**Your assignment**:
Transcribe the data that follows. Match it character for character.

**Source data**:
··········

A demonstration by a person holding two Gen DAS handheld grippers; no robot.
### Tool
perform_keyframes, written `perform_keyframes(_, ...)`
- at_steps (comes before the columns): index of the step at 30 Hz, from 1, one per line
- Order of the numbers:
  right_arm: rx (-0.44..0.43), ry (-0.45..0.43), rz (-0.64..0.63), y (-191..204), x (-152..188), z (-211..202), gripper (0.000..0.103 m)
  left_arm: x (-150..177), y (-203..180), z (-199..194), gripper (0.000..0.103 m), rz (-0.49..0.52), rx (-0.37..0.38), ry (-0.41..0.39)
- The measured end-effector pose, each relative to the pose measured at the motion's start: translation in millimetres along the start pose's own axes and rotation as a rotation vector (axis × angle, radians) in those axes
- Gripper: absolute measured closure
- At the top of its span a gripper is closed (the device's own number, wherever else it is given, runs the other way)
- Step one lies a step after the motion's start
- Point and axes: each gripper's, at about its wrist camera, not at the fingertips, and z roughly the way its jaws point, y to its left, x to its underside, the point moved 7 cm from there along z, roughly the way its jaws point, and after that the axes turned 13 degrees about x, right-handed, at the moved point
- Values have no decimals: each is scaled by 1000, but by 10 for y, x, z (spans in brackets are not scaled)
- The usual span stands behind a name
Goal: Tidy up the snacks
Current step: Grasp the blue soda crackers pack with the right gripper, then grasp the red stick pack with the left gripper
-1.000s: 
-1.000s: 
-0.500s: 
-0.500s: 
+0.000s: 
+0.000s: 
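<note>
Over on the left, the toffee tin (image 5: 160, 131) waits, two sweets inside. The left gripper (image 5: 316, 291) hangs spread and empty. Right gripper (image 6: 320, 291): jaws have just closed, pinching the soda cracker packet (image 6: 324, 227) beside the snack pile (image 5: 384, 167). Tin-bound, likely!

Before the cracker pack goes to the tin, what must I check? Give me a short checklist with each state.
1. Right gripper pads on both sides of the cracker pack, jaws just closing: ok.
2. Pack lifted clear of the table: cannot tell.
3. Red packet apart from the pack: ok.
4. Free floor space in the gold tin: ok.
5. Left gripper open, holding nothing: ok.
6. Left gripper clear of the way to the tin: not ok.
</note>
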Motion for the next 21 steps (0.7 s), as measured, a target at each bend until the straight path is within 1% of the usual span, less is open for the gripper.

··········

**Solved exercise**:
A demonstration by a person holding two Gen DAS handheld grippers; no robot.
### Tool
perform_keyframes, written `perform_keyframes(_, ...)`
- at_steps (comes before the columns): index of the step at 30 Hz, from 1, one per line
- Order of the numbers:
  right_arm: rx (-0.44..0.43), ry (-0.45..0.43), rz (-0.64..0.63), y (-191..204), x (-152..188), z (-211..202), gripper (0.000..0.103 m)
  left_arm: x (-150..177), y (-203..180), z (-199..194), gripper (0.000..0.103 m), rz (-0.49..0.52), rx (-0.37..0.38), ry (-0.41..0.39)
- The measured end-effector pose, each relative to the pose measured at the motion's start: translation in millimetres along the start pose's own axes and rotation as a rotation vector (axis × angle, radians) in those axes
- Gripper: absolute measured closure
- At the top of its span a gripper is closed (the device's own number, wherever else it is given, runs the other way)
- Step one lies a step after the motion's start
- Point and axes: each gripper's, at about its wrist camera, not at the fingertips, and z roughly the way its jaws point, y to its left, x to its underside, the point moved 7 cm from there along z, roughly the way its jaws point, and after that the axes turned 13 degrees about x, right-handed, at the moved point
- Values have no decimals: each is scaled by 1000, but by 10 for y, x, z (spans in brackets are not scaled)
- The usual span stands behind a name
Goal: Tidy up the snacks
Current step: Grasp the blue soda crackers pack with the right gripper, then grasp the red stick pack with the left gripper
-1.000s: 
-1.000s: 
-0.500s: 
-0.500s: 
+0.000s: 
+0.000s: 
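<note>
Over on the left, the toffee tin (image 5: 160, 131) waits, two sweets inside. The left gripper (image 5: 316, 291) hangs spread and empty. Right gripper (image 6: 320, 291): jaws have just closed, pinching the soda cracker packet (image 6: 324, 227) beside the snack pile (image 5: 384, 167). Tin-bound, likely!

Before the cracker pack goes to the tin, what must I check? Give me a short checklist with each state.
1. Right gripper pads on both sides of the cracker pack, jaws just closing: ok.
2. Pack lifted clear of the table: cannot tell.
3. Red packet apart from the pack: ok.
4. Free floor space in the gold tin: ok.
5. Left gripper open, holding nothing: ok.
6. Left gripper clear of the way to the tin: not ok.
</note>
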Motion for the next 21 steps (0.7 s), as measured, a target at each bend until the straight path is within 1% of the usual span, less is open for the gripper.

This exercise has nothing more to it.